Joe Biden said Monday he was ready to pass the torch to new Democratic presidential nominee Kamala Harris, as he prepared to give a bittersweet farewell address to the party's convention in Chicago. Protests against Israel's war in Gaza had threatened to overshadow the US president's big day, but only a few thousand demonstrators turned out instead of the tens of thousands that organizers had predicted. The speech will nevertheless be one of the most difficult moments in the 81-year-old's long career, as he faces the party that pushed him out of the White House race less than a month ago after a disastrous debate with Donald Trump.

But while he finds himself consigned to being the convention's warm-up act instead of its star, Biden is also expected to receive a hero's welcome as Democrats thank him for stepping aside for Harris.
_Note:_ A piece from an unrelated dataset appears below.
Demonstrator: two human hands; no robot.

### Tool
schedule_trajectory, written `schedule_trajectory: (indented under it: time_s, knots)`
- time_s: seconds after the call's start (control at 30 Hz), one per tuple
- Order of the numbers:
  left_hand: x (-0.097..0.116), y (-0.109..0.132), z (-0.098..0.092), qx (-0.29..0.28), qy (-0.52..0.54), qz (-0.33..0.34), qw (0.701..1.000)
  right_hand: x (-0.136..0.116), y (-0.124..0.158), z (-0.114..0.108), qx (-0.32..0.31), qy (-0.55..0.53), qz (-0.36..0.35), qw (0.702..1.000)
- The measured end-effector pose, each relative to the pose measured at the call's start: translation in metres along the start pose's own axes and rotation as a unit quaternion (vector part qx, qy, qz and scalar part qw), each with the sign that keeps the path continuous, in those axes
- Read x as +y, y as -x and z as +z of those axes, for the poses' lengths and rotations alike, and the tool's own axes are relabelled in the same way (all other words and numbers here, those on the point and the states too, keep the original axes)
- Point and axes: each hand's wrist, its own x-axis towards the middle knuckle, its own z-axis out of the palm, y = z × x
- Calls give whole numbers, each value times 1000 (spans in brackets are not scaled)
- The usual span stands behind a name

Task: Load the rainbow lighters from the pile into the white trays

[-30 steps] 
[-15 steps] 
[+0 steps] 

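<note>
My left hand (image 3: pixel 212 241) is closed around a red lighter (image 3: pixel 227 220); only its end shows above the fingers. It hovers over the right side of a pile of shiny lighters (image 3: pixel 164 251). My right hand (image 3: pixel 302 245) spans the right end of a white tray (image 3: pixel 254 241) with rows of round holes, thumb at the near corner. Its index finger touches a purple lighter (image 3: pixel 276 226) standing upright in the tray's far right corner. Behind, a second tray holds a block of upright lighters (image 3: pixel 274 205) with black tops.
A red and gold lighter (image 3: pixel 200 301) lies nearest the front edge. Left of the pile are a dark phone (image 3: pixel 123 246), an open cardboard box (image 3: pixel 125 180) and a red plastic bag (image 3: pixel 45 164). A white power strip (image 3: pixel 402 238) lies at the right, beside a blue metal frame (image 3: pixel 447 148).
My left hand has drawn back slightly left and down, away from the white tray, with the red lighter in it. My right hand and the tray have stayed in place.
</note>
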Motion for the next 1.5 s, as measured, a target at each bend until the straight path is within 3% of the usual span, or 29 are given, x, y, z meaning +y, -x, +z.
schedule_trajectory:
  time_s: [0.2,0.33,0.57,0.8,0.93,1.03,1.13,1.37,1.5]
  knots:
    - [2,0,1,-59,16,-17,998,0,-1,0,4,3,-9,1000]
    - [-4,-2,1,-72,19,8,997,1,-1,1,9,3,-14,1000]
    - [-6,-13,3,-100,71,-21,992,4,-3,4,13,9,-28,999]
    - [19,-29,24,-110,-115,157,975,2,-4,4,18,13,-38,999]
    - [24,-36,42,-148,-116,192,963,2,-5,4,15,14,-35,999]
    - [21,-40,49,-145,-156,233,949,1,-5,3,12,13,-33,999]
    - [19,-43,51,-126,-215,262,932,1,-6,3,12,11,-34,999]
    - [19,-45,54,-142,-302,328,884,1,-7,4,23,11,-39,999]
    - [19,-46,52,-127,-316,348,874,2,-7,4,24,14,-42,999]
America's first female, Black and South Asian vice president has turned the presidential race upside down, breathing new life into the Democratic Party and wiping out Trump's lead in the polls. "I am," Biden told reporters when asked if he was ready to pass the torch to Harris, as he did a sound check at the convention center.

Harris is expected to appear briefly on stage with Biden and give her own hugely anticipated speech at the culmination of the convention on Thursday. Trump meanwhile tried to drag the attention back to himself with a rally in the battleground state of Pennsylvania in which he highlighted what he called Harris's "craziness" and s.